§ **Data shown**
====================

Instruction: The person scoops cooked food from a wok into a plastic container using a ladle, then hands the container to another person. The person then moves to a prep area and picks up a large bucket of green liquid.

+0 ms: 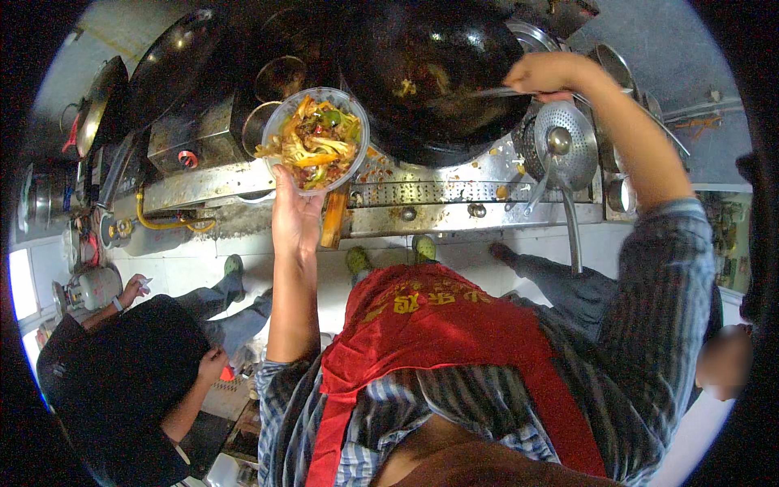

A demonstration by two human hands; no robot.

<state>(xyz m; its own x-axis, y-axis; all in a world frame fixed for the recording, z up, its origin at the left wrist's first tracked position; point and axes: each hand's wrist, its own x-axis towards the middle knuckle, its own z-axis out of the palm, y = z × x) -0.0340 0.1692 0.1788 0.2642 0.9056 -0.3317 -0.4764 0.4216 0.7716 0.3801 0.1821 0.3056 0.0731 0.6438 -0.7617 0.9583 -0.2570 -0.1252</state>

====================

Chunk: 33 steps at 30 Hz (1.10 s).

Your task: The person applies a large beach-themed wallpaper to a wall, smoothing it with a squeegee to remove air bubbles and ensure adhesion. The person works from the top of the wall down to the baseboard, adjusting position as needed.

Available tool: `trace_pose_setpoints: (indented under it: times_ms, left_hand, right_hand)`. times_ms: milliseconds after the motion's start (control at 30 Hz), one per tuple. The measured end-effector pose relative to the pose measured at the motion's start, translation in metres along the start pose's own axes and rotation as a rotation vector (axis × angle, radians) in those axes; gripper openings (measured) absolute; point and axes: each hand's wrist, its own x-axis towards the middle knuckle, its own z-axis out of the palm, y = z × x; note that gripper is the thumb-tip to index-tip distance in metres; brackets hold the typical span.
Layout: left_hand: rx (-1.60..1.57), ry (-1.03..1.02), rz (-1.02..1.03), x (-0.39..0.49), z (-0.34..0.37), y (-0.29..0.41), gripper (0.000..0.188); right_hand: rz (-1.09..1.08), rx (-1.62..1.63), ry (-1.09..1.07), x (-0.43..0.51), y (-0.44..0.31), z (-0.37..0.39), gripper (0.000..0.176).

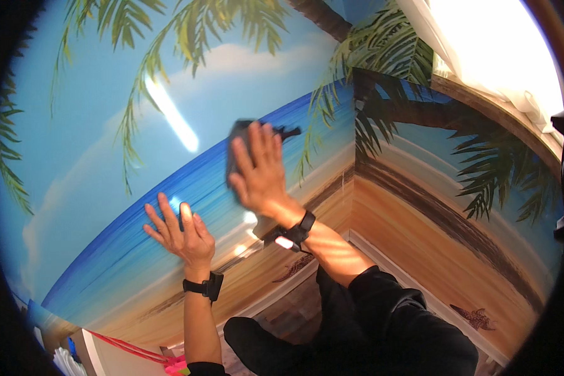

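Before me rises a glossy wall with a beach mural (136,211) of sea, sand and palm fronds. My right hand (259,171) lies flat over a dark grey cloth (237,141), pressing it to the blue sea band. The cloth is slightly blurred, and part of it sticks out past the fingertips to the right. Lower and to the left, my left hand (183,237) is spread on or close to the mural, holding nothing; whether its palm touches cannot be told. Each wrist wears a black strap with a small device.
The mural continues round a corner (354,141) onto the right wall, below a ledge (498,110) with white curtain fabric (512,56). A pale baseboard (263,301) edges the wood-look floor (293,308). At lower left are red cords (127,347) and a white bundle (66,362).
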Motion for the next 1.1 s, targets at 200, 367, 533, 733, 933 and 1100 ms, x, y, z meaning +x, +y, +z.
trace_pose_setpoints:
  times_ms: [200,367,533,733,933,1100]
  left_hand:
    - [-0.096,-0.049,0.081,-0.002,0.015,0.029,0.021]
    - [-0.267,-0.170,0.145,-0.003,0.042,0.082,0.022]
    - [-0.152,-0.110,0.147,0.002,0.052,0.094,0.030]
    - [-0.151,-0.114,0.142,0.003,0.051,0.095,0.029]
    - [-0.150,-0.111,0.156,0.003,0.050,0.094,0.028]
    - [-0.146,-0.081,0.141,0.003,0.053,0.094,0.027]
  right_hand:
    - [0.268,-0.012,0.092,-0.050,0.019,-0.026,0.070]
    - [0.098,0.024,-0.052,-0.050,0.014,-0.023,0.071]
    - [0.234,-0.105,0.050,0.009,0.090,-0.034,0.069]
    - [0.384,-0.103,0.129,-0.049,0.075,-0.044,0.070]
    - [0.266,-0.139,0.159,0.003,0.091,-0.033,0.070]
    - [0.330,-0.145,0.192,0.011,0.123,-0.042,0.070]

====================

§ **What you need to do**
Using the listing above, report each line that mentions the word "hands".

§ **Exercise output**
Instruction: The person scoops cooked food from a wok into a plastic container using a ladle, then hands the container to another person. The person then moves to a prep area and picks up a large bucket of green liquid.
A demonstration by two human hands; no robot.

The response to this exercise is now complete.